Efficient API Paging: count down, not up


Hueniverse: "Making an API call is like asking a question and if the question is simple enough, the answer is easy to come by. For example, asking to describe a single user is simple. A single database lookup using a single unique key is fast and generally easy to scale. This is the most optimized use case in relational databases. However, asking for the last 20 messages of all the friends I am following is not a simple question. It is complex because it is really a list of questions batched together. To find the last 20 messages, we must ask:

    * Who do I follow?
    * What are their last 20 messages?
    * Of all the messages found, which are the most recent 20?
    * What is the content and other metadata for each of these 20 messages?

This list of questions becomes pretty inefficient with a very large set of friends being followed. However, the data set can be reduced by first finding the top 20 friends with the most recent updates, and only requesting their 20 latest messages. Even with this optimization, we are looking at fetching up to 400 messages in order to display 20. This gets much worse when the request is for the second page of messages (messages 21-40) where we can fetch up to 1600 messages from up to 40 friends in order to display 20 messages. By the 5th page we are fetching up to 10,000 messages to display 20 (which might explain why Twitter temporarily disabled the paging feature of their API)."


Let's ignore the notion of an inbox for now that avoids the who-do-I-follow-means-a-sql-join problem and look at paging over the network. The way some services exposes paging physically ensures each page has to be recomputed every time there's a new addition - new content keeps getting added to page=1, pushing everything else down off the main page causing a ripple effect over the set of pages. As a result, pages easily can't be archived and are tricky to cache - the content of "page=5" changes every time there's new content on the homepage (in Twitter's case new content on the hompage is extrememly frequent), because the paging model is a pushdown stack. Here's that stack:

 home page --> page=2 --> ...
    msgN-1      msgN-10      
    msgN-2      msgN-11      
    msgN-3      msgN-12      
    msgN-4      msgN-13      
    msgN-5      msgN-14      
    msgN-6      msgN-15      
    msgN-7      msgN-16      
    msgN-8      msgN-17      
    msgN-9      msgN-18      

Now watch what happens when we add a new message, msgN-0:

 home page  -->  page=2  -->   page=3
    msgN-0        msgN-9      msgN-18  
    msgN-1        msgN-10 
    msgN-2        msgN-11 
    msgN-3        msgN-12 
    msgN-4        msgN-13 
    msgN-5        msgN-14 
    msgN-6        msgN-15 
    msgN-7        msgN-16 
    msgN-8        msgN-17 

All the messages are pushed down and logically, every page in the stack gets touched. As a result nothing is long term cacheable and nothing is physically archivable to disk. It's inherently non-scalable.

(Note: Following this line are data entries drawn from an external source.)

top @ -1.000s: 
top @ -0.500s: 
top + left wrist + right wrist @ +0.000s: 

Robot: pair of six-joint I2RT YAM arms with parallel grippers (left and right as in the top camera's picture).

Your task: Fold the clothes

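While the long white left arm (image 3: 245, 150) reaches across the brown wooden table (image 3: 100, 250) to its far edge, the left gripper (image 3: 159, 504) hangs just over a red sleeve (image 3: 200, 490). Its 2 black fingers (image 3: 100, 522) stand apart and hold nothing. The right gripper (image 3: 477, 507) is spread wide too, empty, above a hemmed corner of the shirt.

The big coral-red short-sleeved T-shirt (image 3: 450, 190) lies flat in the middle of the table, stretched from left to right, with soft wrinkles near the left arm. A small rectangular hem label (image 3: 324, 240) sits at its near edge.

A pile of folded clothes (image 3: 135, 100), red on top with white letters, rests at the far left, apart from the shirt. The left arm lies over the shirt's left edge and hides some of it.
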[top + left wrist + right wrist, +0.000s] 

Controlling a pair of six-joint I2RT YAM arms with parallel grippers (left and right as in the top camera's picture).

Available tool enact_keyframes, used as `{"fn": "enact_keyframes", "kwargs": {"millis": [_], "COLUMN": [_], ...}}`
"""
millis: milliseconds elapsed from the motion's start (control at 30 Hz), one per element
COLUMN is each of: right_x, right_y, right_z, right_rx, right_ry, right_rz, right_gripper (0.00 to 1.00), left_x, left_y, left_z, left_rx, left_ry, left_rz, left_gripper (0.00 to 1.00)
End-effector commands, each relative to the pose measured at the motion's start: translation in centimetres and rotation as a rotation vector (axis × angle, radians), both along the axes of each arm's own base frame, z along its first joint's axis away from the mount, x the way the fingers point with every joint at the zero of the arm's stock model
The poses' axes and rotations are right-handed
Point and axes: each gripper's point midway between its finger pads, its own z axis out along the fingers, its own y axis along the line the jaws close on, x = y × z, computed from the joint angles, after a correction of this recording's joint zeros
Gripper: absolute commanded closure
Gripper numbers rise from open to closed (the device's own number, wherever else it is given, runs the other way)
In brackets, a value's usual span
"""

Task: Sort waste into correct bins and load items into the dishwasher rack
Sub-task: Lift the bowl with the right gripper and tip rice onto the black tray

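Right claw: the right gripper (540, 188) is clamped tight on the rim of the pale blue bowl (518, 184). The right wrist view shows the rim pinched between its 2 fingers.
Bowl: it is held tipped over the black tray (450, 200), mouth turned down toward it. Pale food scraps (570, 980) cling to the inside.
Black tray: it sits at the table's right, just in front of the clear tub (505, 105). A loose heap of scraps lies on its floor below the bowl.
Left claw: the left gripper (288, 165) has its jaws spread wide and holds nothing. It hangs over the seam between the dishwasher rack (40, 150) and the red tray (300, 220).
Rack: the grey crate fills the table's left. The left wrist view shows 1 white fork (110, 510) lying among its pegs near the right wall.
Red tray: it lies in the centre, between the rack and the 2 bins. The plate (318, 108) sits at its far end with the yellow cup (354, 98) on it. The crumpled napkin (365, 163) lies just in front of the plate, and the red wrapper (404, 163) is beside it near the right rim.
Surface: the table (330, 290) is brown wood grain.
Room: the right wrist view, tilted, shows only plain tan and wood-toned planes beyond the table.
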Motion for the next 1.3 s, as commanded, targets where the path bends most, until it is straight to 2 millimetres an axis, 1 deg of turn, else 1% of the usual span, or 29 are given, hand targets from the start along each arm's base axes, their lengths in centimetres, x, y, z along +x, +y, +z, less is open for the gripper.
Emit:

Another approach would be to work the paging backwards by counting down. In that model page=1 will be the oldest page not the newest one. Like this:

 home page --> page=N --> ... page=1
    msgN-1      msgN-10        msg9
    msgN-2      msgN-11        msg8
    msgN-3      msgN-12        msg7
    msgN-4      msgN-13        msg6
    msgN-5      msgN-14        msg5
    msgN-6      msgN-15        msg4
    msgN-7      msgN-16        msg3
    msgN-8      msgN-17        msg2
    msgN-9      msgN-18        msg1
   
the homepage is linked to page=N, not page=1. So great, let's add a new msg:   

 home page  -->  page=N  -->   page=1
    msgN-0        msgN-10       msg9  
    msgN-1        msgN-11       msg8
    msgN-2        msgN-12       msg7
    msgN-3        msgN-13       msg6
    msgN-4        msgN-14       msg5
    msgN-5        msgN-15       msg4
    msgN-6        msgN-16       msg3
    msgN-7        msgN-17       msg2
    msgN-8        msgN-18       msg1
    msgN-9
   
Note that we let the homepage grow by 1. That stopped propagation to the other pages.  When the home page gets too big we can push some messages back to a new page and splice it into the list:

 home page  -->  page=N+1  -->  page=N  -->   page=1
    msgA          msgN-1         msgN-10      msg9  
    msgB          msgN-2         msgN-11      msg8
    msgC          msgN-3         msgN-12      msg7
    msgD          msgN-4         msgN-13      msg6
    msgE          msgN-5         msgN-14      msg5
    msgF          msgN-6         msgN-15      msg4
    msgG          msgN-7         msgN-16      msg3
    msgN-0        msgN-8         msgN-17      msg2
                  msgN-9         msgN-18      msg1


Upside? N-2 pages can be archived, even taken off your active database and served as flat files or out a memcached layer (if a database what you're using). If you don't mind a long homepage, you can manage the resizing just on the homepage and splice in a new page when the length of the homepage is 2x your archive page size. Downside? Somebody will file a bug that the main pages vary in size.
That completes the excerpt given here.